Schneier è cresciuto in una delle
famiglie ebraiche più conosciute di Manhattan, fino a diventare uno dei
50 rabbini più influenti d’America secondo la rivista Newsweek e quello
che i giornali chiamano «il rabbino dei divi». Scende dal pulpito per
parlare con tutti: è consigliere spirituale di Russell Simmons — tra i
padri dell’hip hop, cristiano, vegano e attivista contro l’islamofobia —
e pure di Steven Spielberg, il regista di origine ebraica. Attraverso
la sua Foundation for Ethnic Understanding, ha intessuto relazioni con
le monarchie del Golfo da almeno dodici anni, molto prima che i timori
comuni per l’espansionismo iraniano avvicinassero gli emiri del petrolio
a Israele.
Da Tel Aviv passa spesso perché – dice – «da qui è più
comodo volare in Giordania e da lì verso i sei Paesi arabi», dove è
stato in visita anche tre settimane fa. I suoi viaggi creano quello
spazio comune tra Israele e i regni sunniti che il premier Benjamin
Netanyahu considera il futuro della regione. Ci crede anche il rabbino
Schneier e si azzarda a pronosticare che l’anno prossimo «almeno una
nazione del Golfo, forse due, avvierà le relazioni diplomatiche con
questo Paese. C’è una corsa a essere il primo Stato a metterci la firma.

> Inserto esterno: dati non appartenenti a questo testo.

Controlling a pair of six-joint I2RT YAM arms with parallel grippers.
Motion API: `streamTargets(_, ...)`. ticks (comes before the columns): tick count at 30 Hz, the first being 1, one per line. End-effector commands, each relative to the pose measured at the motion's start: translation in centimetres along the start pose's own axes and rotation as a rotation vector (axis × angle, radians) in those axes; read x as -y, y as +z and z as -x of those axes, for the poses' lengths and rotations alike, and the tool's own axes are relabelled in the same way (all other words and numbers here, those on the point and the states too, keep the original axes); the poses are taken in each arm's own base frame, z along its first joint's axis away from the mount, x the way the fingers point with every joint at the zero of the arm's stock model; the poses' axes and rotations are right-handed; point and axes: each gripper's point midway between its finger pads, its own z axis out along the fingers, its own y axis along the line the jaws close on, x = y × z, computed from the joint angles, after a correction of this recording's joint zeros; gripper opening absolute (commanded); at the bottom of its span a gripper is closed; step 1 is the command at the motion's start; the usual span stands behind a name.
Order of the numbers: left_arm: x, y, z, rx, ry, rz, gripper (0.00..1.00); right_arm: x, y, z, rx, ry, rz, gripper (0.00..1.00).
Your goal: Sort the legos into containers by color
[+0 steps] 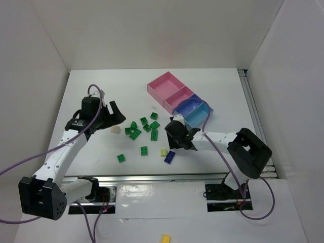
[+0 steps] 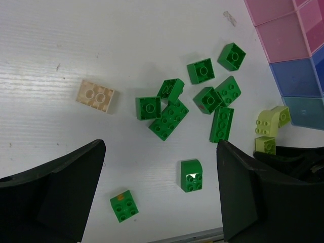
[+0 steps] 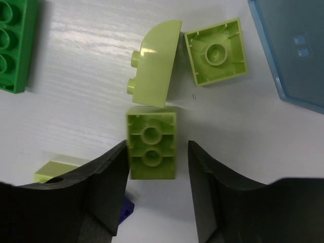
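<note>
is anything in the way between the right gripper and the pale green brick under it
Nothing visible. The right gripper straddles the pale green brick with nothing else inside its jaws. The curved brick and the square brick lie just past it, clear of them.

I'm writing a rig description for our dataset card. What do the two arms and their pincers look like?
The left arm and right arm are alike: white links, bulky black joint housings, a thin purple cable looping alongside. The left pincer and right pincer are black, with two broad, wedge-shaped fingers.
</note>
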Motion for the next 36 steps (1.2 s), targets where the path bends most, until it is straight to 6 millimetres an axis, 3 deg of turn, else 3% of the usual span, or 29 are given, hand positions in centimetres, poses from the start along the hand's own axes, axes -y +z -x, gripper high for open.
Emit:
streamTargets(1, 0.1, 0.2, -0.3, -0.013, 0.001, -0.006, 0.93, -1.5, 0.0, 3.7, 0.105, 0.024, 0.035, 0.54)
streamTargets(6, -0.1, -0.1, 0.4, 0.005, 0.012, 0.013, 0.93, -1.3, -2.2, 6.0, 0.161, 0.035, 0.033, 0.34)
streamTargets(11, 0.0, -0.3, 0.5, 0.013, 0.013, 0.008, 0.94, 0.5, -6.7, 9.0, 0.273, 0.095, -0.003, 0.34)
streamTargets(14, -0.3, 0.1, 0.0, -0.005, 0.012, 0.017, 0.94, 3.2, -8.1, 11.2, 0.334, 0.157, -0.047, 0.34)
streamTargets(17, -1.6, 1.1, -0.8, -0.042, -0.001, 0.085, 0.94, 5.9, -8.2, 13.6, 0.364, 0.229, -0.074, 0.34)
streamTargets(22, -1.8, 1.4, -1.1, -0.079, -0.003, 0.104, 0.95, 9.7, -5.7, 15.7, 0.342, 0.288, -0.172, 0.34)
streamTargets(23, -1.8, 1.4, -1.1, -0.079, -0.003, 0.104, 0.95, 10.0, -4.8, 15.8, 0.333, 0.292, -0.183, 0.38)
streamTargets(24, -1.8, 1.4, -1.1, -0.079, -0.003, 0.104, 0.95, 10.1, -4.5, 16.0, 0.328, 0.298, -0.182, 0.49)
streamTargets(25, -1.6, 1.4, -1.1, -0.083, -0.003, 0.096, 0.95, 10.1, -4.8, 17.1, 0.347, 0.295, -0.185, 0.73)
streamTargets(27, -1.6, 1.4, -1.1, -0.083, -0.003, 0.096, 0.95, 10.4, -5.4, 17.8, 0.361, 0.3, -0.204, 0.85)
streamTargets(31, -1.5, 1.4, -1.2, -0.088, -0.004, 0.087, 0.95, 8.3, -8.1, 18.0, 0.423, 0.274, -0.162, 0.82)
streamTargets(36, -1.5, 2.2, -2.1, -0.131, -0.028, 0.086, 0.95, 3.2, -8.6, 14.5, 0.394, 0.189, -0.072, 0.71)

Questa volta senza incatenare il gesto a un accordo con i palestinesi: è
sufficiente veder ripartire il dialogo». Scommette sul Bahrain.
Nell’affanno
geopolitico di mantenere l’Arabia Saudita al suo fianco — anche se per
ora attraverso canali segreti — Netanyahu ha definito «orrenda»
l’uccisione del giornalista e oppositore Jamal Khashoggi per poi
aggiungere: «Ma la stabilità a Riad è fondamentale per la stabilità del
mondo». Un sostegno a Mohammed bin Salman che Daniel Shapiro, ex
ambasciatore americano in Israele, giudica «un errore strategico».
Schneier non entra nei labirinti di governo, spiega le motivazioni
ascoltate nei palazzi del Golfo a costruire un’alleanza che sembrava
impossibile. «La prima ragione è economica: agli emiri interessano le
tecnologie israeliane. Secondo punto: far fronte comune contro gli
ayatollah sciiti, considerati una minaccia esistenziale. Terzo: creare
un legame ancora più stretto con Donald Trump. Così arriviamo al 4°
elemento: una volontà di colmare la frattura tra le religioni».
Soprattutto
verso l’ebraismo. «In Qatar mi hanno chiesto consigli su come
accogliere i numerosi visitatori ebrei attesi per il Mondiale di calcio
nel 2022». La nuova diplomazia del Medio Oriente entra anche nelle
cucine degli alberghi a Doha dove gli chef stanno imparando a cucinare
kosher, rispettando le regole dettate dai rabbini.